I am not arguing with your take on it but would point out it is SVtech, or whoever you use, who do the load calculations for the chassis and tyres and it is they who certify it not the chassis or motorhome manufacturer.


----------



## Grizzly (May 9, 2005)

JP said:


> Yes they can be perfectly safe, I think what you are asking is if they are safe at say 3850 why are they plated at 3500.


James: Thank you ! That is exactly what I'm asking. Once upon a time, when I'd got more than the brain of a goldfish, I'd have been able to put it so clearly !

Thanks all; my question is answered and, while we won't deliberately overload the van, at least I shall worry a little less about the whole thing sinking to its axles if we put in one too many bottles.

Gemmy- you're right. Presumably these firms do do a bit of paperwork for their money but it does seem all too easy.

G


----------



## Webby1 (Mar 11, 2012)

*Replating a motorhome*

I think the previous posts have answered all your questions Grizzly.

Most motorhomes are rated at 3500kg as that is the maximum weight you can drive on a license obtained since 1997 even though the vehicle can actually carry more.

We are going to SVTECH to have our van upgraded to 3850kg but as I do more research into this "paper exercise" I think it just amounts to filling in the correct paperwork to apply to the DVLA.....as Gemmy says it's beginning to look like easy money.

But everyone on this site and elsewhere just says go to SVTECH........even when I asked at VOSA I was told the same. It's beginning to sound like those companies that charge you to issue European Health Cards (and similar) which are actually free and you can get yourself.

I'll report back but still interested if anyone has done the replating themselves and got the secret knowledge..........that's what you're paying for........and you're right Gemmy there's a job there.


----------



## GEMMY (Jun 19, 2006)

A lot of naivety here, the last three new vans I've had, a phone call from the dealer to the manufacturer has given uprated weights that the van can be plated at, it certainly didn't quantum calculations, just the vin No.

tony


----------



## rayc (Jun 3, 2008)

GEMMY said:


> A lot of naivety here, the last three new vans I've had, a phone call from the dealer to the manufacturer has given uprated weights that the van can be plated at, it certainly didn't quantum calculations, just the vin No.
> 
> tony


Chausson said my Welcome 75 could not be uprated. SVtech did the calculations and said it could.

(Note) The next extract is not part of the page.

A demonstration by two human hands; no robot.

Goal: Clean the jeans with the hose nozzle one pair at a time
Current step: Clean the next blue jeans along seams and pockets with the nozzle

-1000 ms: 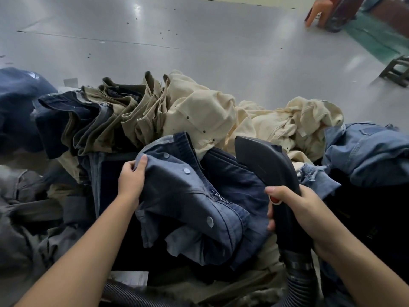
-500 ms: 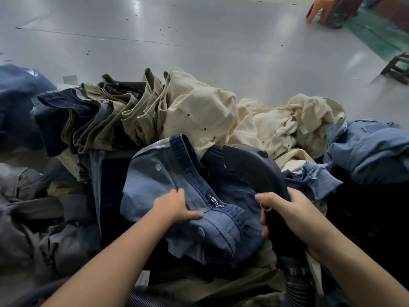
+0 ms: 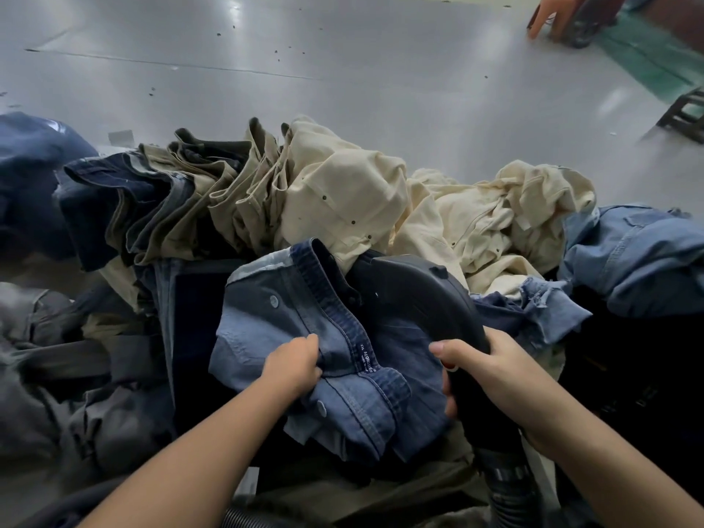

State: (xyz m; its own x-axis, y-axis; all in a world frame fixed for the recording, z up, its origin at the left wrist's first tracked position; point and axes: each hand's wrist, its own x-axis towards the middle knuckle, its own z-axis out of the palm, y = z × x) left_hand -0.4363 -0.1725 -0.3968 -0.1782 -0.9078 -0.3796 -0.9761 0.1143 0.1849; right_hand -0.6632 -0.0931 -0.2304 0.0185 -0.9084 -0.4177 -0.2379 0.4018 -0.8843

It was on the Fiat X250 Light Chassis with standard 15" tyres.


----------



## Mrplodd (Mar 4, 2008)

That all depends on whether the 3500Kg plated weight is what the vehicle was designed for in the first place!!

If it designed as 3500Kg max then thats then safe limit, if it was designed as say 3850 max then IN THEORY you are safe up to that figure (BUT you wouldnt be legal!) A lot of MH's these days are DESIGNED to be over 3500Kg but the manufacturers down plate them to 3500Kg to make them available (with sod all payload!) to those who dont have the necessary driving licence (those who passed their test afte 1st Jan 97 who have to take another test)


----------



## PEPPS (Mar 19, 2013)

*upgrade*

I increased my gross weight from 3500 kgs to 3850 kgs this was free when i purchased my Elddis Aspire 255 from Elddis and lowered my road tax also :lol: :lol: :lol:


----------



## Grizzly (May 9, 2005)

*Re: upgrade*



PEPPS said:


> I increased my gross weight from 3500 kgs to 3850 kgs this was free when i purchased my Elddis Aspire 255 from Elddis and lowered my road tax also :lol: :lol: :lol:


Why is road tax any less for a heavier vehicle Pepps ? :?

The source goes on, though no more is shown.